Match and training time: Training time was measured in minutes and sessions per week as a whole team, and match time was calculated as the time it took to complete a match. Individual match and training times were not able to be calculated.
Statistical analysis: Significant differences were measured using the non-parametric Wilcoxon signed rank tests for paired data. To determine if the amount of injured players was altered over time, McNemars test was used.
Results
No significant difference was found between 2007-2008 and 2008-2009 in the numbers of players with cervical spine injuries, the total number of cervical spine injuries, the number of training injuries, the time loss from matches or training related to injuries, or the initial 5 week strength program. There was, however, a significant decrease in match related cervical spine injuries.
Discussion
The most important conclusion of this study is that there was a significant decrease in the amount of game related cervical spine injuries.
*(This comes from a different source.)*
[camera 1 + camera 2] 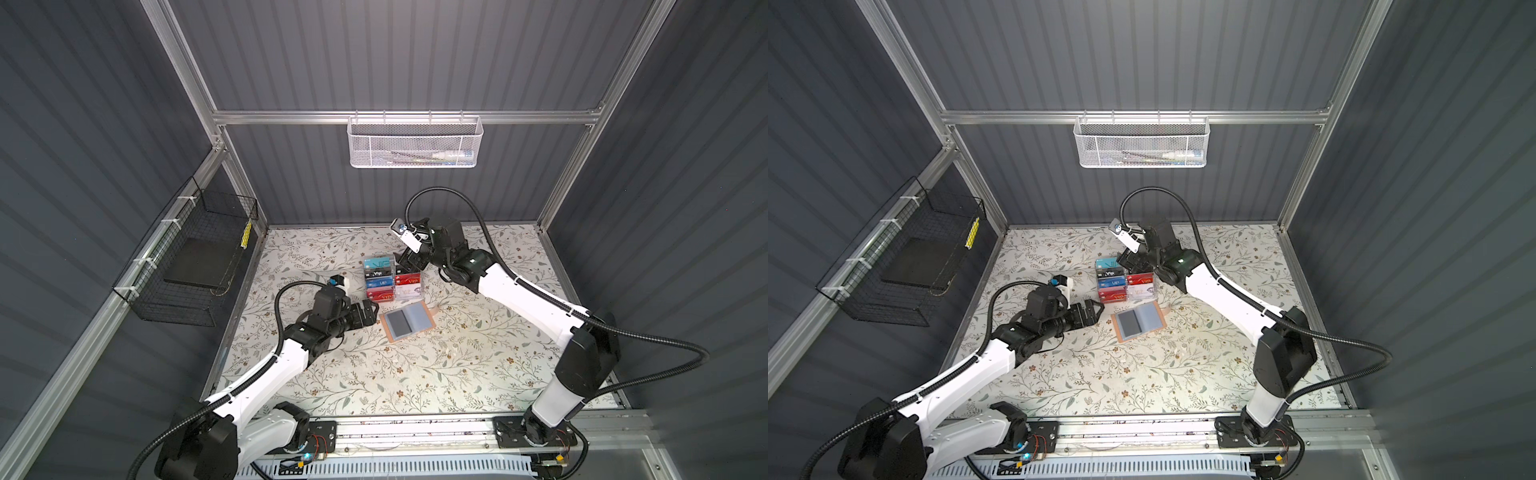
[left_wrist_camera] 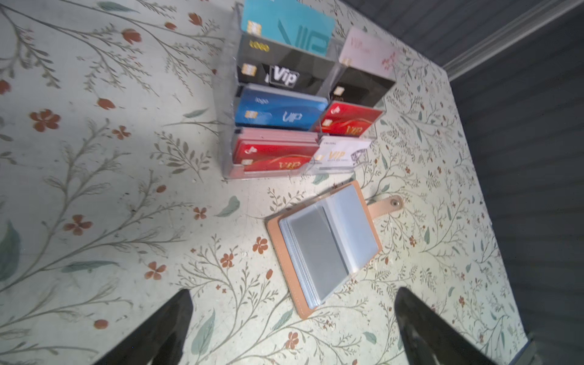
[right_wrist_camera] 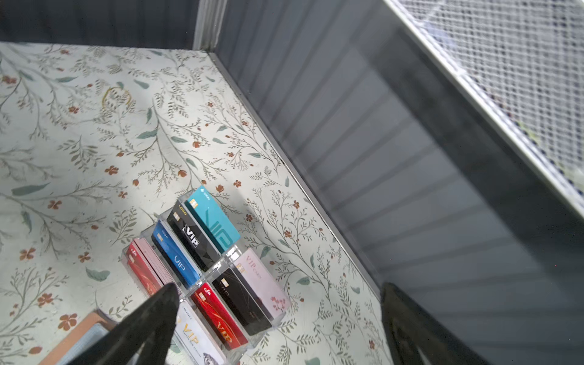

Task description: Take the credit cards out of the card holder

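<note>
The card holder (image 2: 325,249) lies open on the worktop (image 2: 94,189), just beside the clear rack (image 2: 225,132) where the credit cards (image 2: 278,109) stand. Its visible pockets look empty to me; pages underneath I cannot check. My left tool (image 1: 372,312) and right tool (image 3: 279,287) both stand apart, empty. Likely nearly done.
</note>
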`<state>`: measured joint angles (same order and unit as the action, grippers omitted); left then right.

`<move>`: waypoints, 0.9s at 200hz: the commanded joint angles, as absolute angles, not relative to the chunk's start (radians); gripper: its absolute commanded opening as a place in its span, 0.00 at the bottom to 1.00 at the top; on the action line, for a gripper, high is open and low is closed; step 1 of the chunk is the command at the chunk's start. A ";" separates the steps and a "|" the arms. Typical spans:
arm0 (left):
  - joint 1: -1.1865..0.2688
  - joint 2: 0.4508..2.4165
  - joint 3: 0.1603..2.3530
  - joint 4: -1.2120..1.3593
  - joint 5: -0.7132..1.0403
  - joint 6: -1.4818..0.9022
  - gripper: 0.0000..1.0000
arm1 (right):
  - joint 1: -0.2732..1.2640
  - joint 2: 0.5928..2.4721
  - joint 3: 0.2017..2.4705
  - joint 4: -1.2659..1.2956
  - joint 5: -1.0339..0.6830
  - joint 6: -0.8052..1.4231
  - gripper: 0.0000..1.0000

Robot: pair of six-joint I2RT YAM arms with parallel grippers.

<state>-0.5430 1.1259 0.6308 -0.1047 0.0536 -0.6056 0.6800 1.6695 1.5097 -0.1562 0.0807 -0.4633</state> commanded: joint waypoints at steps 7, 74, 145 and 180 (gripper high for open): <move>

While no significant decrease was seen in training related cervical spine injuries, this could be due to the fact that training is often more controlled than matches. Also, the nonsignificant finding of 5 week acute neck strength gains can be attributed in part that these are professional, well-conditioned athletes. Unfortunately, due to the demand of a professional Rugby Union player, there was no time to retest neck strength upon the completion of the 13 week maintenance phase. It was deemed that there would probably not be any significant increase anyway. Now, since it appears that a significant decrease in injury is paired with a non-significant finding of improved neck strength, there are other variables that can attest to these findings. Adaptations in proprioception, muscle co-activation, and stabilization of flexors may have improved. There is also the possibility that this was just pure coincidence that this season led to fewer injuries. Limitations of this study included lack of randomized controlled trials, small number of returning players, competition level as a professional, and that the neck strengthening program only utilized isometric movements.
Conclusion
The reduction in match based cervical spine injury based off of this neck strengthening program should be further examined to determine if this was due to pure coincidence or the implementation of such programming.
Application
While this study seemed to have limitations in participants as well as demographics, any data that points towards the decrease in head and neck injury shows great promise. Head and neck injuries are a huge concern among anyone who deals with athletes. Rugby athletes know that there is a risk associated with a hard contact sport, as all athletes who participate in them do, but they would also probably jump at a program that could even slightly reduce their risk for injury. Even the hope that a debilitating rugby injury risk such as paralyzation could be reduced, would show hope for these athletes. Even though I have not worked with rugby players to date, I have worked with a number of clients in other high impact sports such as football and MMA fighters. Research demonstrating a reduction in cervical spine injuries are of great asset to me and help me in periodizing and programming specific neck strengthening protocols for all of my athletes and clients.